Task to carry out = Write each line out a second time, exactly as shown below.

Given information =
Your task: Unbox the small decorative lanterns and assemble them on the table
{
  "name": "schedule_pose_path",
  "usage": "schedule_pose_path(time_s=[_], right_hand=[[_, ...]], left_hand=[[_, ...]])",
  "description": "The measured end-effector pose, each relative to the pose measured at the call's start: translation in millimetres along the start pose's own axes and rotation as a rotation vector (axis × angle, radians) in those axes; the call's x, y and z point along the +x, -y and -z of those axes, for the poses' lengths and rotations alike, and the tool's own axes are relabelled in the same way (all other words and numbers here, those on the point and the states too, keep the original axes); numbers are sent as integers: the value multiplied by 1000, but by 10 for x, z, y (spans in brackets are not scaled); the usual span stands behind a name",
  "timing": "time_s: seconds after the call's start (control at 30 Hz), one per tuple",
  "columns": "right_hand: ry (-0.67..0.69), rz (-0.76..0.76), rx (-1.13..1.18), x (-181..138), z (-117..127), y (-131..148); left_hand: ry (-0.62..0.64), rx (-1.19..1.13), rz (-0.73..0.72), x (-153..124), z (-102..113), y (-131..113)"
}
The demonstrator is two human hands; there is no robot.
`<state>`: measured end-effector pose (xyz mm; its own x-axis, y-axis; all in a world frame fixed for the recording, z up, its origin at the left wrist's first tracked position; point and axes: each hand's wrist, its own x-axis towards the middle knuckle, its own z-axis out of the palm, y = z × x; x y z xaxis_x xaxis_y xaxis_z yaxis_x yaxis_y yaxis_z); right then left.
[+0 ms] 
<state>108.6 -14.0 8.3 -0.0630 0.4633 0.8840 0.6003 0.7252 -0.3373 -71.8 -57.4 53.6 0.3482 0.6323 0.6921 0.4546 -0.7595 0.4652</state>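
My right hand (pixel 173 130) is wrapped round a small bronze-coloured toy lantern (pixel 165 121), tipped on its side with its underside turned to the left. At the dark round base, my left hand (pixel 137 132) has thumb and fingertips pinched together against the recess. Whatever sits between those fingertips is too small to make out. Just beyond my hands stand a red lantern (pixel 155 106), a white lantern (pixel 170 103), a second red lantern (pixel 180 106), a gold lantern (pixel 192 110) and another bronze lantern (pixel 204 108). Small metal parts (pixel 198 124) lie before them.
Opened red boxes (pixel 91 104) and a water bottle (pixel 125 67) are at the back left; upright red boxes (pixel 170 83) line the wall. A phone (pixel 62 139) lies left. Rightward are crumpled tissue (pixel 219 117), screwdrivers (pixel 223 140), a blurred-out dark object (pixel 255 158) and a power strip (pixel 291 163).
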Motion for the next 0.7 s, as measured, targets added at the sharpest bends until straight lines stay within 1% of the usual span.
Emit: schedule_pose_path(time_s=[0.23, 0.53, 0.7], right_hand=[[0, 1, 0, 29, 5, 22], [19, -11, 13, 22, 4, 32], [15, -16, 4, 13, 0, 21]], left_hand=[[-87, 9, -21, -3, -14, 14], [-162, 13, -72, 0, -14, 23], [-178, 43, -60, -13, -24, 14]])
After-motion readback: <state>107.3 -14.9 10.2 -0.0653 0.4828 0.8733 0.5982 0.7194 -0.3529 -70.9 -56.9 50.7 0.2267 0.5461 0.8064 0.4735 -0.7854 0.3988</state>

Result for this task =
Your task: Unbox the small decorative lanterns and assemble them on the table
{
  "name": "schedule_pose_path",
  "usage": "schedule_pose_path(time_s=[_], right_hand=[[_, ...]], left_hand=[[_, ...]])",
  "description": "The measured end-effector pose, each relative to the pose measured at the call's start: translation in millimetres along the start pose's own axes and rotation as a rotation vector (axis × angle, radians) in those axes; the call's x, y and z point along the +x, -y and -z of those axes, for the poses' lengths and rotations alike, and the tool's own axes are relabelled in the same way (all other words and numbers here, those on the point and the states too, keep the original axes); numbers are sent as integers: the value multiplied by 1000, but by 10 for x, z, y (spans in brackets are not scaled); the usual span stands behind a name",
  "timing": "time_s: seconds after the call's start (control at 30 Hz), one per tuple",
  "columns": "right_hand: ry (-0.67..0.69), rz (-0.76..0.76), rx (-1.13..1.18), x (-181..138), z (-117..127), y (-131..148); left_hand: ry (-0.62..0.64), rx (-1.19..1.13), rz (-0.73..0.72), x (-153..124), z (-102..113), y (-131..113)"
}
The demonstrator is two human hands; there is no robot.
`<state>`: measured end-effector pose (xyz mm; its own x-axis, y-axis; all in a world frame fixed for the recording, z up, its origin at the left wrist's first tracked position; point and axes: each hand's wrist, its own x-axis towards the middle knuckle, its own z-axis out of the palm, y = z × x; x y z xaxis_x xaxis_y xaxis_z yaxis_x yaxis_y yaxis_z); right then left.
[+0 ms] 
<state>108.6 -14.0 8.3 -0.0630 0.4633 0.8840 0.6003 0.7252 -0.3373 -71.8 -57.4 53.6 0.3482 0.6323 0.6921 0.4546 -0.7595 0.4652</state>
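My right hand (pixel 173 130) is wrapped round a small bronze-coloured toy lantern (pixel 165 121), tipped on its side with its underside turned to the left. At the dark round base, my left hand (pixel 137 132) has thumb and fingertips pinched together against the recess. Whatever sits between those fingertips is too small to make out. Just beyond my hands stand a red lantern (pixel 155 106), a white lantern (pixel 170 103), a second red lantern (pixel 180 106), a gold lantern (pixel 192 110) and another bronze lantern (pixel 204 108). Small metal parts (pixel 198 124) lie before them.
Opened red boxes (pixel 91 104) and a water bottle (pixel 125 67) are at the back left; upright red boxes (pixel 170 83) line the wall. A phone (pixel 62 139) lies left. Rightward are crumpled tissue (pixel 219 117), screwdrivers (pixel 223 140), a blurred-out dark object (pixel 255 158) and a power strip (pixel 291 163).
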Motion for the next 0.7 s, as measured, targets added at the sharpest bends until straight lines stay within 1% of the usual span.
Emit: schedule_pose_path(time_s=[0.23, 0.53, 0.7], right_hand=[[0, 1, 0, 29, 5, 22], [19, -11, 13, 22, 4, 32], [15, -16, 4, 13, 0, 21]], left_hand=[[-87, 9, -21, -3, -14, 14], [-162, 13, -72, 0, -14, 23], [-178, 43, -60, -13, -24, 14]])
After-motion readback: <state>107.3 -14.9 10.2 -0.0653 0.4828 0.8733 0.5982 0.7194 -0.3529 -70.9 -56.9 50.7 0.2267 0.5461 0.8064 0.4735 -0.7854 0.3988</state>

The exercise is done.